Editorials Print edition: 2026-06-16

A nation failing its children

Published June 16, 2026 Updated June 16, 2026 04:12am

EDITORIAL: The scale of Pakistan’s child labour crisis came into sharp focus at the International Labour Organisation’s briefing held in Islamabad to commemorate the World Day against Child Labour.

The discussion underscored a damning reality: an estimated 8.6 million children aged five to 17 are engaged in child labour nationwide, meaning nearly one in every 10 Pakistani children is deprived of a safe and secure childhood. These figures serve as a sobering reminder that child labour remains one of the most glaring manifestations of systemic deprivation and state neglect in the country. They are, in fact, an indictment of national priorities as they reflect a crisis that has festered for decades despite repeated commitments, policy interventions and international scrutiny.

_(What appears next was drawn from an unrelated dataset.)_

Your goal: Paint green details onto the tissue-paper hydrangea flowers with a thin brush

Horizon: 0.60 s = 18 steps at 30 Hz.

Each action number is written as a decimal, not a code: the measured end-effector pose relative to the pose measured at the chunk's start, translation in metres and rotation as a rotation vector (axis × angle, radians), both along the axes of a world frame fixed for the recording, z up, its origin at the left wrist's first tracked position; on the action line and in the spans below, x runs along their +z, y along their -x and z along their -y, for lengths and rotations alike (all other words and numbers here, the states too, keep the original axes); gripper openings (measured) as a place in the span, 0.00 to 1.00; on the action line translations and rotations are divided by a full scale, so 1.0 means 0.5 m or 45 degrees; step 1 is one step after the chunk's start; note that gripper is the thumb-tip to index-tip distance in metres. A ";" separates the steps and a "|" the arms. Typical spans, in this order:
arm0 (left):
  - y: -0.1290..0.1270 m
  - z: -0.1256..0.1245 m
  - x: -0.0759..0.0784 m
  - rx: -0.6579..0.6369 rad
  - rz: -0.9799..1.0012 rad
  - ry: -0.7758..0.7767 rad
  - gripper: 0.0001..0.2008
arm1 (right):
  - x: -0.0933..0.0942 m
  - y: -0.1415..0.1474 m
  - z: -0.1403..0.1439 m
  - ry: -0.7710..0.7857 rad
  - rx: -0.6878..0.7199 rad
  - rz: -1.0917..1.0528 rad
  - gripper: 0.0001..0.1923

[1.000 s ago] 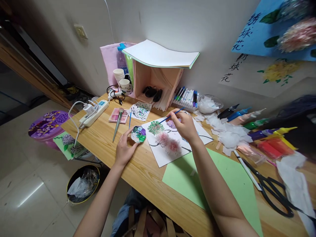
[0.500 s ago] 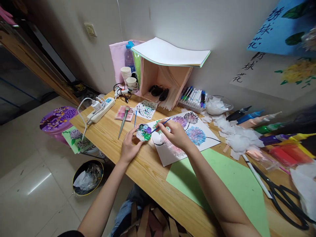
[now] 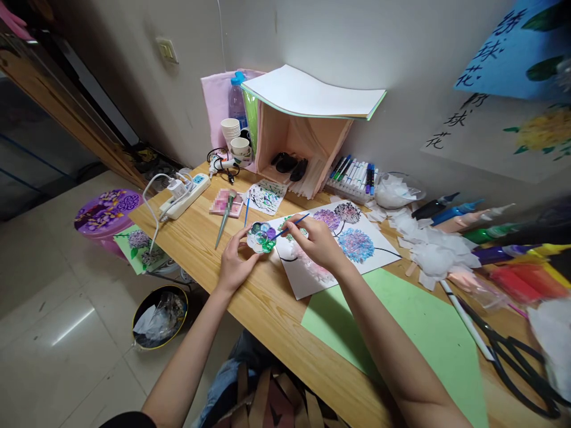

Given the sheer scale of the problem and its devastating implications for future generations and the toll it exacts on the country’s development trajectory, alongside the reputational cost Pakistan has long borne on this count before international bodies, one would have expected a far more sustained, coordinated and effective national response.

Instead, child labour remains entrenched across sectors and regions, raising uncomfortable questions about the country’s commitment to protecting the next generation of Pakistanis. This reality is reflected most clearly in the hazardous and exploitative conditions in which children are working, often beyond the reach of formal monitoring systems, across agriculture, brick kilns, domestic work, waste-picking, construction and other segments of the informal economy. Around 88 percent of cases are concentrated in rural areas, even as the phenomenon persists in urban centres in equally concerning forms.

As the ILO country director for Pakistan rightly observed at the briefing, child labour is deeply intertwined with structural deprivation – poverty, informality, unequal access to opportunity, barriers to education and fragile social protection systems – and stressed that enforcement of labour laws alone cannot address the crisis. A durable response, he noted, must widen access to quality education, generate dignified employment for adults, lift household incomes and reinforce safety nets for vulnerable families.

The education gap remains a decisive factor: with around 25 million children aged five to 16 out of school in Pakistan, exclusion from classrooms feeds directly into vulnerability to early labour, reinforcing a cycle where work and learning become mutually exclusive.

Despite a range of legislations passed against child labour at both federal and provincial levels – the most recent one being the Sindh Domestic Workers Welfare Bill 2025, which bans the employment of children under 16 in domestic work – enforcement continues to be hampered by structural gaps in implementation. Fragmented coordination between federal and provincial authorities, limited labour inspection capacity and disjointed data systems have diluted accountability, while weak integration between education, labour and social protection policies has further constrained effectiveness.

The result has been a patchwork of isolated efforts, rather than a coherent nationwide response capable of matching the scale of the problem. What is needed is a unified, system-wide approach that aligns provincial action within a national framework, ensuring that enforcement, schooling access, income support and labour regulation operate in tandem.

With nearly 70 million Pakistanis now living below the poverty line as highlighted in the latest Economic Survey, the challenge of eliminating child labour becomes even more complex. Economic vulnerability continues to push households into difficult trade-offs, making it imperative to strengthen social safety nets and create credible routes that allow children to exit the workforce without undermining already fragile family incomes, while securing their right to education. The state can ill afford complacency in this regard, as at stake is the country’s development trajectory, the prospects of future generations and even its GSP Plus eligibility. What is required now is a coherent and nationwide policy framework at scale.